All’ultima domanda di Giustino Parisse, “si poteva fare qualcosa prima?”, Bertolaso risponde “parlerò il 31 dicembre nel momento in cui vi saluterò. Dirò tutto quello che penso anche su questo argomento. Oggi ritengo che non sia ancora opportuno. Anche perché voglio che lo sappiano tutti: su 24 ore al giorno ci penso ogni minuto”. Successivamente Bertolaso in una lettera di risposta al padre di una giovane vittima definiva “troppe le morti avvenute durante il sisma”. La nostra non è quindi una polemica sterile: le parole a volte possono essere più pesanti dei macigni. Le risposte se verranno, non serviranno certo a far tornare i nostri cari, ma per far sì che certe cose, nel limite del possibile, non accadano più. Per far sì che finalmente il nostro Paese cambi mentalità. Per far sì che non ci debbano essere i drammi, le tragedie, i morti per far riflettere.

Bisogna riflettere prima e porre in atto, ripetiamo se possibile, le misure di prevenzione. Altrimenti è inutile fare studi costosi sulla prevenzione se poi non vengono attuati. Altrimenti è inutile promettere sulle “bare” che le cose cambieranno. Altrimenti è inutile spendere soldi per rendere, come nel nostro caso, antisismico ciò che non lo è. Basta aspettare l’evento, vedere come va, piangere in caso di tragedie vere e poi lasciare tutto come prima. Tanto il prossimo evento forse ci sarà tra 300 anni. Ed invece no. Bisogna cambiare, fare, innovare in sicurezza anche se il prossimo evento accadrà fra 300 anni. Forse si sarebbe potuto fare anche prima del nostro sisma. Altrimenti basta pensare: “speriamo che la prossima calamità colpisca da un’altra parte; speriamo che non colpisca noi”.

Ma non è così. Venti secondi maledetti, ti strappano ciò che di più caro hai e ti lasciano con un senso di vuoto infinito. Quindi bisogna fare. Fare prevenzione e fare informazione. Bisogna, nel nostro Paese, cominciare ad assumersi le responsabilità delle cose fatte o non fatte o fatte male. Se l’unico modo per scampare ad una calamità naturale è la prevenzione, che significa case sicure, allora facciamole se nuove e ristrutturiamole se già esistenti oppure abbattiamole se costruite con dolo, laddove c’è un pericolo documentato. L’informazione deve essere vera ed efficace.

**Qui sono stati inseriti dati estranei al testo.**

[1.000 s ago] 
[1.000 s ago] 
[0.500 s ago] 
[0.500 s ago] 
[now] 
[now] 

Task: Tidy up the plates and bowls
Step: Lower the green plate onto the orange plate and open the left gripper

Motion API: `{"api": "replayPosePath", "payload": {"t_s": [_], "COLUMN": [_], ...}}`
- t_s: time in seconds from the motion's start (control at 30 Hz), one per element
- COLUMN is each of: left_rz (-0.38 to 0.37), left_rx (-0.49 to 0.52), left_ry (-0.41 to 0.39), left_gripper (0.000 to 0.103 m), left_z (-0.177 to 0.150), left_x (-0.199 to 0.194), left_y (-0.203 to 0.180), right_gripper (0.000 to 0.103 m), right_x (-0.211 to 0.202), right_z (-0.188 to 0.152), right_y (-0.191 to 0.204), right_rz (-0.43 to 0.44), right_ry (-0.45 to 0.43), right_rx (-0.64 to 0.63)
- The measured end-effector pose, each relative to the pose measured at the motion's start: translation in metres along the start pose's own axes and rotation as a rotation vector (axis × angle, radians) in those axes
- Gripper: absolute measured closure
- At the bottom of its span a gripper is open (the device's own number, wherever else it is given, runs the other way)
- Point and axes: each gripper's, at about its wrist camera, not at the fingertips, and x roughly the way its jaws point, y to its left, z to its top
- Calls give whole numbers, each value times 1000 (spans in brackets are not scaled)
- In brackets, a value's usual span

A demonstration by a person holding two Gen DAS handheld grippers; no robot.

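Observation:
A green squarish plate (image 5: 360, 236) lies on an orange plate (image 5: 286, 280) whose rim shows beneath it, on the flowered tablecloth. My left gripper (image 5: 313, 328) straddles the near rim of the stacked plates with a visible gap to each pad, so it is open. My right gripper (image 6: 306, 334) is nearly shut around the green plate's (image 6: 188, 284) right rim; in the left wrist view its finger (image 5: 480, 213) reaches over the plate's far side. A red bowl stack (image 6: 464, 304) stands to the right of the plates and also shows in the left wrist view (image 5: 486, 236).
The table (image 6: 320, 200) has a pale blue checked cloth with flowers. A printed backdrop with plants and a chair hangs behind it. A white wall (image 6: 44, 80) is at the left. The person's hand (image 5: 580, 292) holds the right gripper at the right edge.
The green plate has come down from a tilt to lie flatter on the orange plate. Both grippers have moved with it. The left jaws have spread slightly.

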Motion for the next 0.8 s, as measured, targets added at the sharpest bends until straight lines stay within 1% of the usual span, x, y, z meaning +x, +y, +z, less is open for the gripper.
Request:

Su tutto. Come è possibile per esempio che per i terremoti fuori del nostro territorio nazionale sappiamo tutto, in particolare la magnitudo molto precisa ed invece per ciò che accade da noi ci sono dati che si accavallano in un turbinio di numeri dove è difficile trovare la verità. La verità anche se dura va detta e non trincerata dietro la “ragion di stato”. E quindi le nostre domande: 1) Poteva essere fatto qualcosa prima per evitare la tragedia dato che il Mostro bussava alle nostre porte da 4 mesi?
2) Si poteva dare un’allerta prima? (non un allarme che potrebbe causare più problemi dello stesso evento)
3) Perché l’Aquila risultava in zona rischio sismico 2?
4) Perché sono rimasti inascoltati gli studi sul rischio sismico del 1988 (Panone), del 1999 (Barberi) e del 2006 (Abruzzo Engineering)?
5) Perché non fare i controlli in base ai suddetti studi e di conseguenza fare le opere di messa in sicurezza prima del Mostro?
6) Perché non allertare sapendo, proprio in base a quegli studi, che L’Aquila era in pericolo in caso di sisma di notevole intensità?
Pensiamo che siano i perché a cui Bertolaso, come aveva promesso in 14 agosto, dovrà rispondere, per evitare altre tragedie in futuro. Per non dover mai più piangere altri Claudia, Daniela, Davide, Fabrizia, Matteo e ancora e ancora».